Privacy is vanishing beneath the rising floodtide of government power.
Government officials have asserted a de facto right to search anybody, any time, on the pretext of “terrorism.”
The average American now has no freedom from having government agents strip-search his children, rummage through his luggage, ransack his house, sift through his bank records, and trespass in his fields.
Today, a citizen’s constitutional right to privacy can be nullified by the sniff of a dog.
Federal officials have given rewards to hundreds of airline ticket clerks for reporting the names of individuals who paid for their tickets in cash, thereby allowing police to confiscate the rest of people’s money on mere suspicion of illegal behavior.
Local police are conducting programs in two hundred thousand classrooms that sometimes result in young children informing police on parents who violate drug laws.
The number of federally authorized wiretaps has almost quadrupled since 1980 (except the ones intended to catch spies of our nuclear secrets), and the Federal Bureau of Investigation is trying to prohibit development of new types of phones that would be more difficult to wiretap.

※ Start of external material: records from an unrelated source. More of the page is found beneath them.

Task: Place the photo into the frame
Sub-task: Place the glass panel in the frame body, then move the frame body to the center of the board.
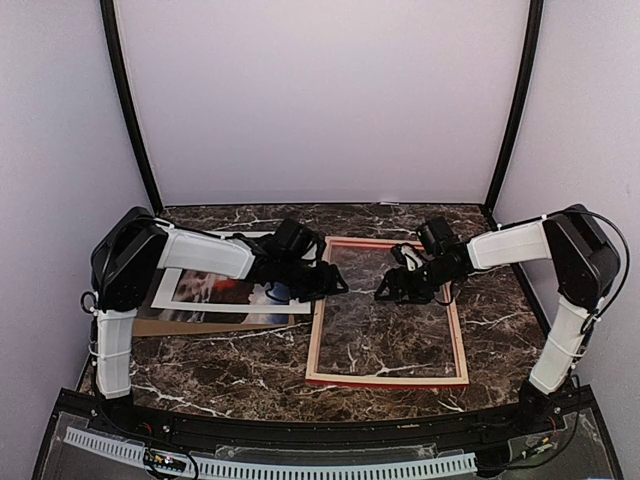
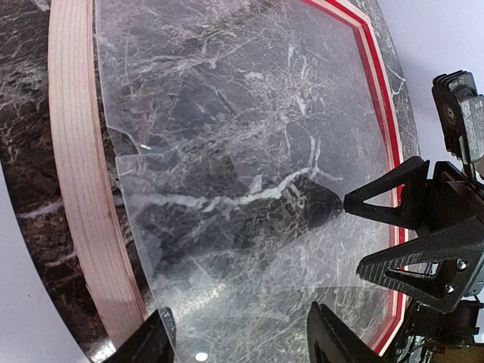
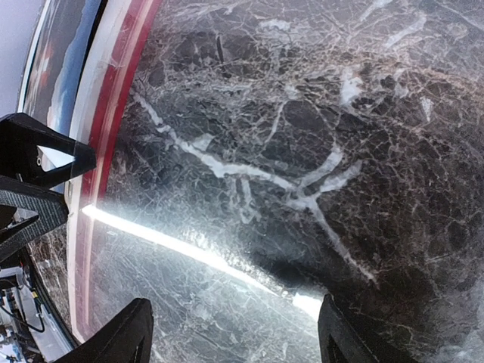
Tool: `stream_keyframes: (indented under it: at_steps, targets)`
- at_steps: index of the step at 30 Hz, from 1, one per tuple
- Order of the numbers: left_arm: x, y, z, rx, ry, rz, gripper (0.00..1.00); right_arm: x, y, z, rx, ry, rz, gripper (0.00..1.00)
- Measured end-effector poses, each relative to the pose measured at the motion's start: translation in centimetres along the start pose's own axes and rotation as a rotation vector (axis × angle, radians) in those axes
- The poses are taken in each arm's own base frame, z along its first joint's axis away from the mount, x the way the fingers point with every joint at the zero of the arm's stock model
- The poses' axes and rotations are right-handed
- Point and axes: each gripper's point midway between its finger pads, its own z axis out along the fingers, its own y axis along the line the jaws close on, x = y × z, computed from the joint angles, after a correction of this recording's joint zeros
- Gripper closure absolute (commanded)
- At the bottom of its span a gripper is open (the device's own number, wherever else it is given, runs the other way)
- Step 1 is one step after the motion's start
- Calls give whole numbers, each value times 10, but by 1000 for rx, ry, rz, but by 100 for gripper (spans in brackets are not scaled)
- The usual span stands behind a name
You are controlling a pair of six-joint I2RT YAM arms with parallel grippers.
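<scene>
The frame (image 1: 386, 380) lies flat at the table's centre, pale wood side up, with red along its inner edges (image 2: 382, 113). Its clear pane (image 1: 390, 335) shows the marble beneath. The photo (image 1: 225, 290) lies to the frame's left under a white mat, with dark rocks and a red glow showing. My left gripper (image 1: 338, 287) is open and empty, low over the pane just inside the frame's left rail (image 2: 76, 174). My right gripper (image 1: 384, 293) is open and empty over the pane, facing the left gripper a short gap away. Both wrist views show open jaws: the left gripper (image 2: 242, 342) and the right gripper (image 3: 231, 339).
The white mat (image 1: 165, 290) lies on top of the photo, and a brown cardboard backing board (image 1: 155, 325) pokes out beneath them at the left. Black corner posts and pale walls enclose the marble table (image 1: 250, 370). A bright glare streak (image 3: 189, 253) crosses the pane.
</scene>
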Motion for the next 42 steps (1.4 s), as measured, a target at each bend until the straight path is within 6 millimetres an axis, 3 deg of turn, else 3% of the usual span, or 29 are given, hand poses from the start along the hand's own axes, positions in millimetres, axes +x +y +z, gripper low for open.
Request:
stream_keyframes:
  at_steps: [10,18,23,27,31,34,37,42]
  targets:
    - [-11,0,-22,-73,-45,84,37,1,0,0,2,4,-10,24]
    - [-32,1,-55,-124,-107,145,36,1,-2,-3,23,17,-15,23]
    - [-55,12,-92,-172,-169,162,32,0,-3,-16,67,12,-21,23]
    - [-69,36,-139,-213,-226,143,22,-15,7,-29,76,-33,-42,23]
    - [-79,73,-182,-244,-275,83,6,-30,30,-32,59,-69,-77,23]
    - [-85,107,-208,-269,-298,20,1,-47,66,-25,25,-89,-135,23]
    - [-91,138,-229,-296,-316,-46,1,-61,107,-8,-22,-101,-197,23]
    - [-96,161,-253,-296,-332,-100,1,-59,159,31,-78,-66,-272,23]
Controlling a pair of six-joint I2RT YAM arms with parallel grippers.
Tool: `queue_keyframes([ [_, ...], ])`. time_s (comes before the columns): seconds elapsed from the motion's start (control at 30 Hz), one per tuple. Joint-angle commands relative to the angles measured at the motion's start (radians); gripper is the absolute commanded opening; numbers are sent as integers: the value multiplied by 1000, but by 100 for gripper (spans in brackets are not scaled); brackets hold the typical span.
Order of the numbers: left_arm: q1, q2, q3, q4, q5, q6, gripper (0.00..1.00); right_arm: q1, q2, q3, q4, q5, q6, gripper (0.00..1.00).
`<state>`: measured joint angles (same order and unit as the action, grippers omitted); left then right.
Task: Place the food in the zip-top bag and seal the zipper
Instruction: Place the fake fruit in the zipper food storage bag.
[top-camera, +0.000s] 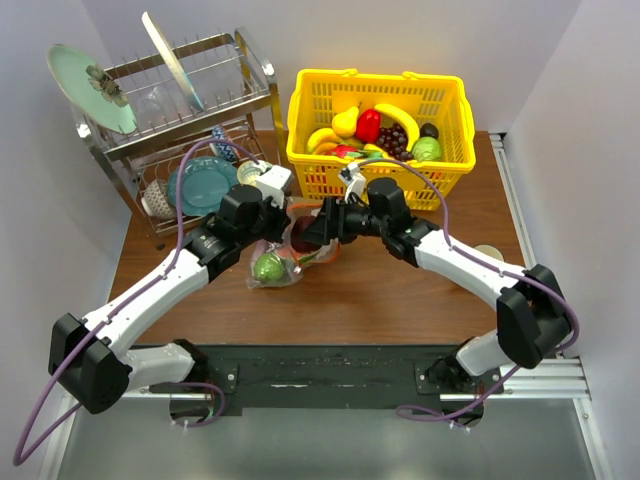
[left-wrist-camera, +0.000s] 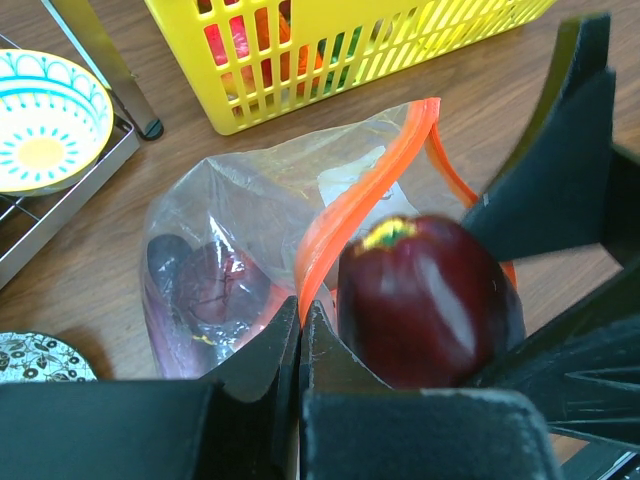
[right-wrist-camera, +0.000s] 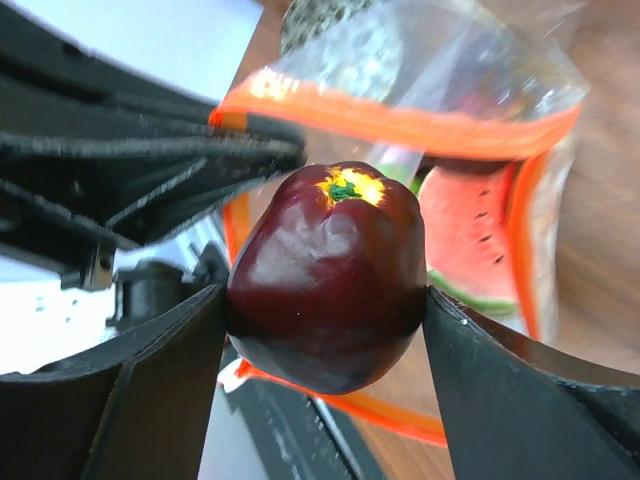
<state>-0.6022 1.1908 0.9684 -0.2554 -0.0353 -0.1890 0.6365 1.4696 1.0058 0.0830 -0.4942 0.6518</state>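
The bag (left-wrist-camera: 230, 220) lies crinkled on the surface (top-camera: 400, 290), just in front of both claws, its mouth facing them and held up off the wood. The left claw (left-wrist-camera: 300, 315) is pressed together on the zipper strip (left-wrist-camera: 370, 190), pinching the near edge of the mouth; from that pinch the orange strip climbs up and away.

The right claw (right-wrist-camera: 325, 300) stands wide and grips a dark red fruit (right-wrist-camera: 330, 275) between its two fingers, one finger flat on each side. The fruit's yellow patch and green stem point away from the claw towards the bag. It sits right at the mouth, just beside the left claw's tips, with the strip looping around behind it. Whether it has crossed the rim cannot be told.

Deeper in the bag, beyond the left claw, a purple piece (left-wrist-camera: 210, 290) shows through the plastic. Beyond the right claw a watermelon slice (right-wrist-camera: 465, 240) lies inside, and from above a green piece (top-camera: 267, 267) sits in the bag below the left claw.

A yellow basket (top-camera: 300, 100) of fruit stands past both claws, and a dish rack (top-camera: 180, 100) stands off to the left of the left claw.
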Motion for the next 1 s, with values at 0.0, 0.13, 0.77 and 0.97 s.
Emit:
queue_keyframes([
  [0.0,2,-28,6,27,-17,22,0,17,-34,59,21,152,-14,98],
  [0.13,2,-31,6,28,-12,23,0,26,-51,76,-44,202,-27,99],
  [0.77,2,-28,6,24,-3,17,0,-61,75,788,-770,580,-363,99],
  [0.97,2,-25,4,24,-8,19,0,-213,221,1002,-868,503,-368,99],
])
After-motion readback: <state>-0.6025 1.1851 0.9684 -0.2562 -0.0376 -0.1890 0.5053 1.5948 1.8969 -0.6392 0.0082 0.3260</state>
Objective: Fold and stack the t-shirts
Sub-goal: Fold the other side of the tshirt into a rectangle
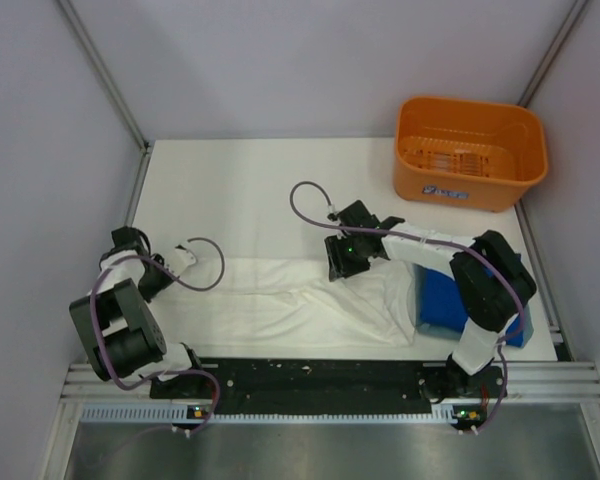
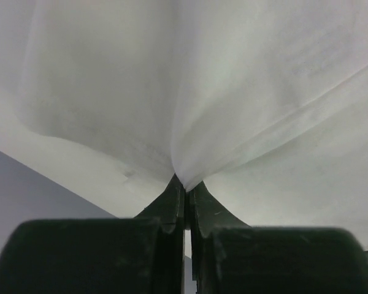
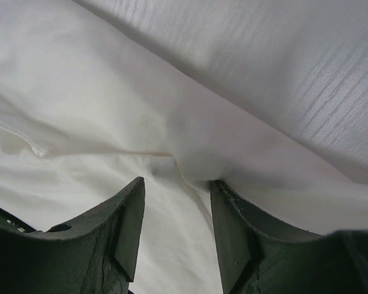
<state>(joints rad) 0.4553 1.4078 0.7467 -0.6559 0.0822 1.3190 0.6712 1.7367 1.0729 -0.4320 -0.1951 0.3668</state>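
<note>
The left hand (image 2: 185, 182) is clamped on a pinch of the white cloth t-shirt (image 1: 280, 305), which lies spread long across the near part of the white surface (image 1: 230, 180). The right hand (image 3: 176, 184) straddles a raised fold mid-shirt, jaws apart. At far right the royal blue cloth t-shirt (image 1: 442, 298) lies compactly, seemingly folded. The white one's folding looks barely begun; stacking is left to do.
</note>
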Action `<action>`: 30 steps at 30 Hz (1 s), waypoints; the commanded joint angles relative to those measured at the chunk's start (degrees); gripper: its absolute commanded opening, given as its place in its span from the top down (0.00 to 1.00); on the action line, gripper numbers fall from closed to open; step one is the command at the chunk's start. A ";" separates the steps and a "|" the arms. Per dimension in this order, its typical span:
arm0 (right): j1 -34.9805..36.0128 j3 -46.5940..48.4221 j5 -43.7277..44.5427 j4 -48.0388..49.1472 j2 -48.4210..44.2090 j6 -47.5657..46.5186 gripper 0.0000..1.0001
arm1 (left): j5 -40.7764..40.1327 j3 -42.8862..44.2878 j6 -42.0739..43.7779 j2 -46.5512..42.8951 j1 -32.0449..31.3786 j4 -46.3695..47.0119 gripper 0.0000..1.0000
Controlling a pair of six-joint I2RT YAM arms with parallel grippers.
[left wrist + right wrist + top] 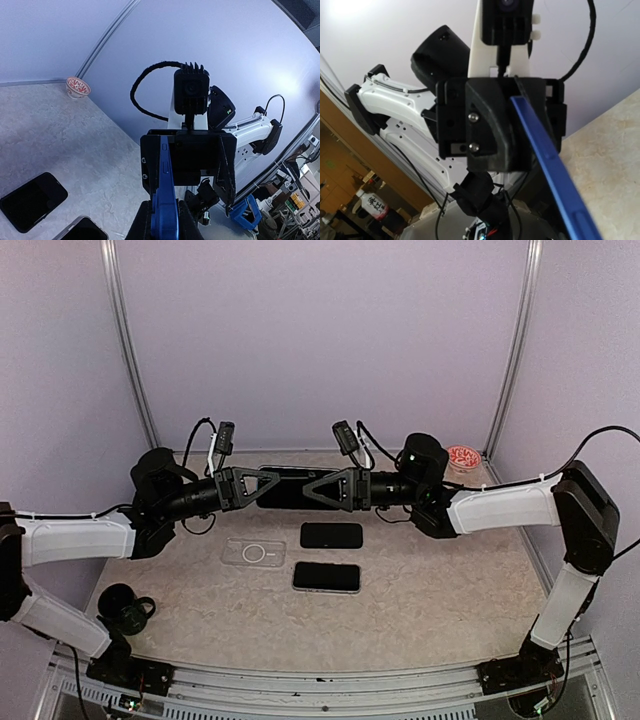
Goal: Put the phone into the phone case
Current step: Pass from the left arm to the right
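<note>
The left gripper [258, 488] is clenched on one end of a blue-edged phone [300, 490], held level in the air over the far middle of the desk [430, 590]. The right gripper [345, 490] meets the other end (gripping or not, I cannot tell). The clear phone case [255, 552] lies empty below, left of centre; seating the phone remains undone.

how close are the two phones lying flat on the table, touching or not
Apart. The top view shows the farther phone and the nearer phone lying flat, with a strip of bare table plainly visible between their long edges.
</note>
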 commanded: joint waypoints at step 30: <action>-3.08 -1.77 -1.61 1.52 -3.75 -1.40 0.39 | -0.63 1.20 0.62 -1.56 2.79 -0.42 1.00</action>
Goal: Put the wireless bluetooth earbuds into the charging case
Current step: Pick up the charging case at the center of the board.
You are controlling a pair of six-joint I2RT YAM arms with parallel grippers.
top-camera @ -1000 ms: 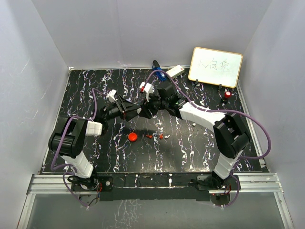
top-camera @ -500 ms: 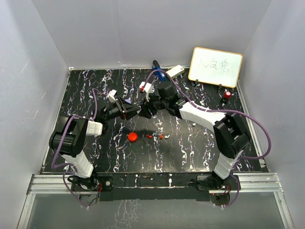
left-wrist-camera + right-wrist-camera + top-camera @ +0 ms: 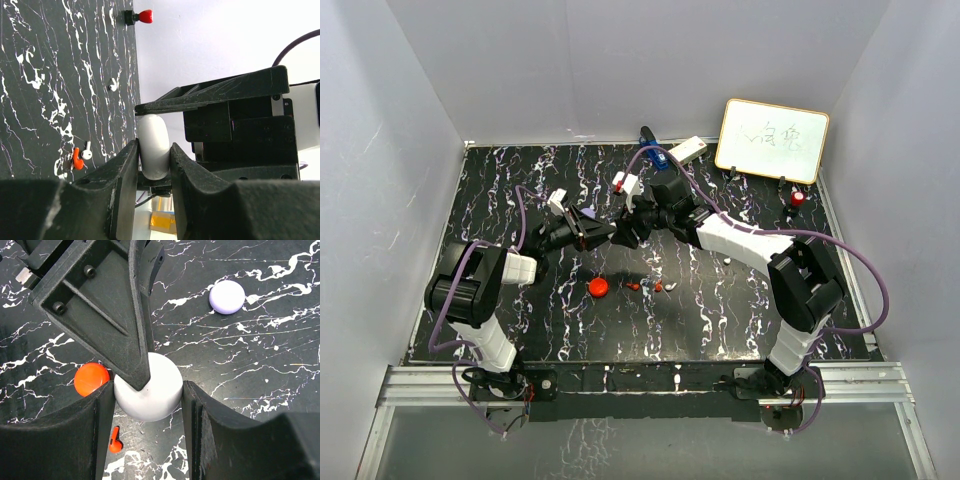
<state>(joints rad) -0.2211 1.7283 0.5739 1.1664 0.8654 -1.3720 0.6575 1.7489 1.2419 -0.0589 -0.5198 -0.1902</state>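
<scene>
A white round charging case is held above the black marbled table where the two arms meet. My left gripper is shut on its faces; it also shows in the left wrist view. My right gripper is shut on its rim from the other side. In the top view the left gripper and right gripper touch. A red earbud lies on the table below. More red and white earbuds lie right of a red round case. A purple round case lies apart.
A whiteboard stands at the back right, with a red-capped marker in front of it. A white box and a small red and white piece sit near the back wall. A lone white earbud lies under the right forearm.
The left wrist has shifted slightly. Both grippers stay together at the white case.
</scene>
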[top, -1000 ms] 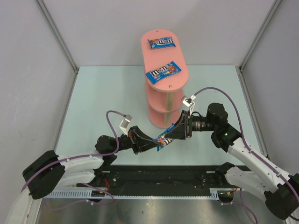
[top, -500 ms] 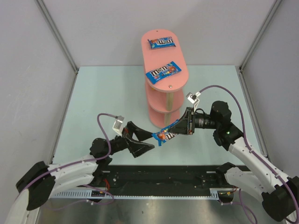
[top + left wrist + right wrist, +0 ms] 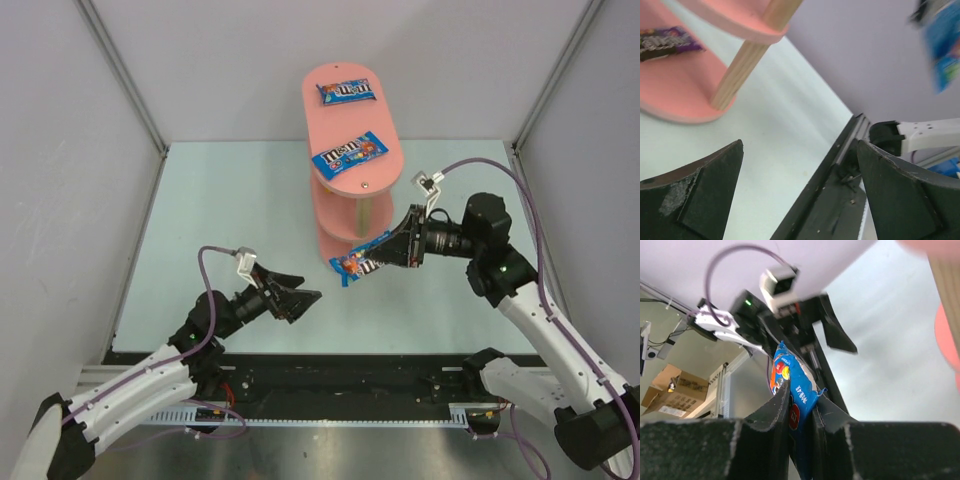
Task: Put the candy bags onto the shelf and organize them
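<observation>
The pink shelf (image 3: 345, 123) stands at the table's middle back, with two blue candy bags (image 3: 346, 93) (image 3: 349, 153) lying on its top board. My right gripper (image 3: 386, 258) is shut on one end of a third blue candy bag (image 3: 357, 266), held in the air by the shelf's lower tiers. In the right wrist view that bag (image 3: 796, 386) stands edge-up between the fingers (image 3: 771, 412). My left gripper (image 3: 308, 285) hovers open and empty to the lower left, apart from the bag. Its wrist view shows a purple candy bag (image 3: 666, 42) on a lower shelf board (image 3: 687, 97).
Grey walls with metal corner posts enclose the pale green table (image 3: 220, 210). A black rail (image 3: 340, 375) runs along the near edge by the arm bases. A wooden shelf post (image 3: 747, 60) stands close ahead of the left gripper (image 3: 800, 145).
My left gripper has let go of the blue bag, opened wide and drawn back to the left. The right gripper has carried the bag up and right, toward the shelf.
</observation>
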`<state>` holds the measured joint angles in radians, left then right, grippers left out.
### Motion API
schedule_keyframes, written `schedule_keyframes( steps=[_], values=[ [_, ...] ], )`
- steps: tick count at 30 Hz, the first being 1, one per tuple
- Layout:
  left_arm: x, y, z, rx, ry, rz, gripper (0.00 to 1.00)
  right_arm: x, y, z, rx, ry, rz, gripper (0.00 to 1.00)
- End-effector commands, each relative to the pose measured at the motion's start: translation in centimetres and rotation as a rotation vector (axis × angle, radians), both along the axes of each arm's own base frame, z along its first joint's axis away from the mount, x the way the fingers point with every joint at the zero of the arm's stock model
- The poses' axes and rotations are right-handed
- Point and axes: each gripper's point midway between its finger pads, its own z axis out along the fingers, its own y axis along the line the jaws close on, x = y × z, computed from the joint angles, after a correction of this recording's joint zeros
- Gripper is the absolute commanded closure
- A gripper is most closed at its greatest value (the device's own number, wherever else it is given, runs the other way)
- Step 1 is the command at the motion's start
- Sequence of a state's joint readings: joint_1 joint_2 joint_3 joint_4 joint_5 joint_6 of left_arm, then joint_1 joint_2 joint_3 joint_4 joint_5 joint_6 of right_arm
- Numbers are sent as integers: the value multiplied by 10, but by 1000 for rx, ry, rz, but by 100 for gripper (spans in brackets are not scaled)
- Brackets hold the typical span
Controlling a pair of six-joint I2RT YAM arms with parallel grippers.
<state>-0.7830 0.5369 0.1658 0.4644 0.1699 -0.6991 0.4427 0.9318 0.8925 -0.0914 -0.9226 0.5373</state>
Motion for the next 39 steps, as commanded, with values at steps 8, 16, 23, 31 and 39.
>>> schedule_keyframes(
  steps=[8, 16, 23, 31, 39],
  values=[
    [7, 8, -16, 95, 31, 49, 0, 64, 3, 149, 184, -213, -110, 100],
    [7, 4, -10, 97, 25, 29, 0, 155, -3, 215, 192, -251, -229, 97],
    [2, -1, -11, 98, 26, -7, 0, 248, -10, 189, 210, -102, -261, 100],
    [2, 0, -17, 112, 34, -4, 0, 297, -5, 145, 188, 14, -205, 100],
    [2, -1, -20, 105, 42, -9, 0, 303, 1, 118, 161, 73, -167, 100]
  ],
)
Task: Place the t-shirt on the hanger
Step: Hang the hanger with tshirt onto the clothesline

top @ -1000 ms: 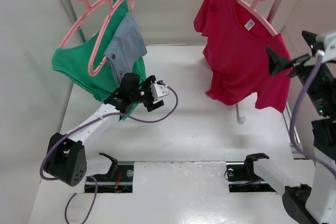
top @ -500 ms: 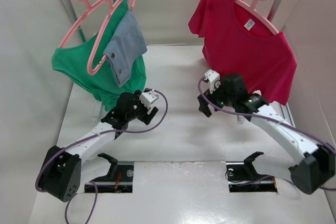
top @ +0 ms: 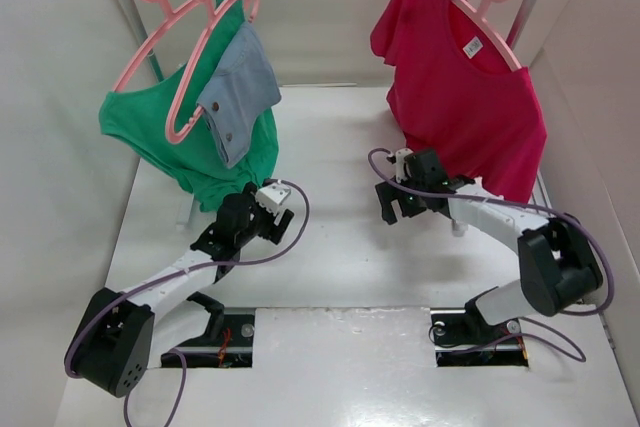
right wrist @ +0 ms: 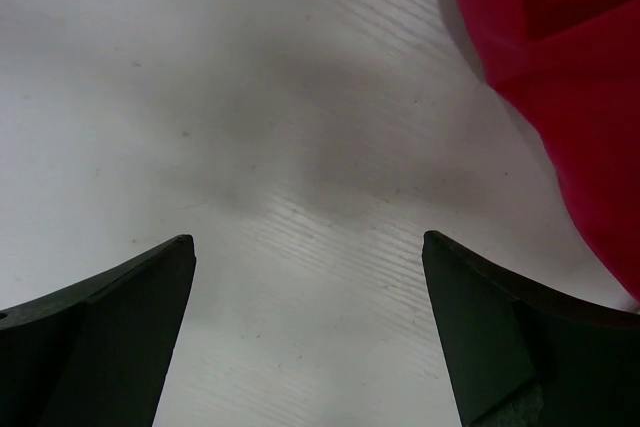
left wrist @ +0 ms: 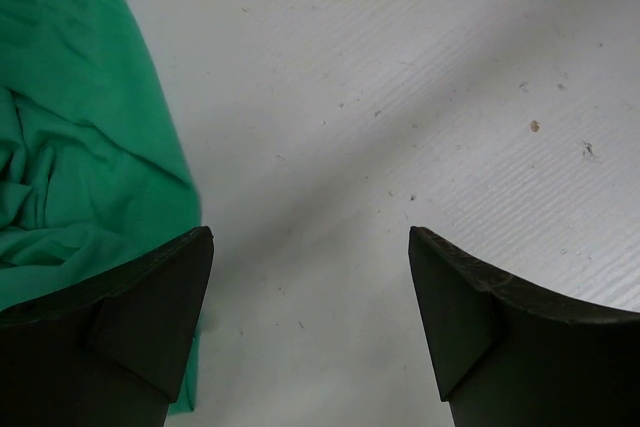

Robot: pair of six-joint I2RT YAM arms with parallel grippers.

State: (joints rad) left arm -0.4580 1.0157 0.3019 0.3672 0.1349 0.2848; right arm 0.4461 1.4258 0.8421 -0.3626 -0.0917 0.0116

The demagogues in Congress are rabid with the intent of taking away our right to carry and bear arms.
Could this description of events occurring in the United States today have applied to pre-war Nazi Germany?
Freedom of speech and freedom of the press are increasingly under assault.
The proliferation of vague federal regulations have had a severe chilling effect on the free speech of millions of businessmen who cannot criticize federal agencies without risking reprisal that could destroy them.
Thanks to a 1992 federal appeals court decision and a late 1993 congressional uproar, even pictures of clothed children can now be considered pornographic, thus greatly increasing the number of Americans who can be prosecuted for violating obscenity laws by taking pictures of their own children.
The government is manufacturing more criminals now than ever before.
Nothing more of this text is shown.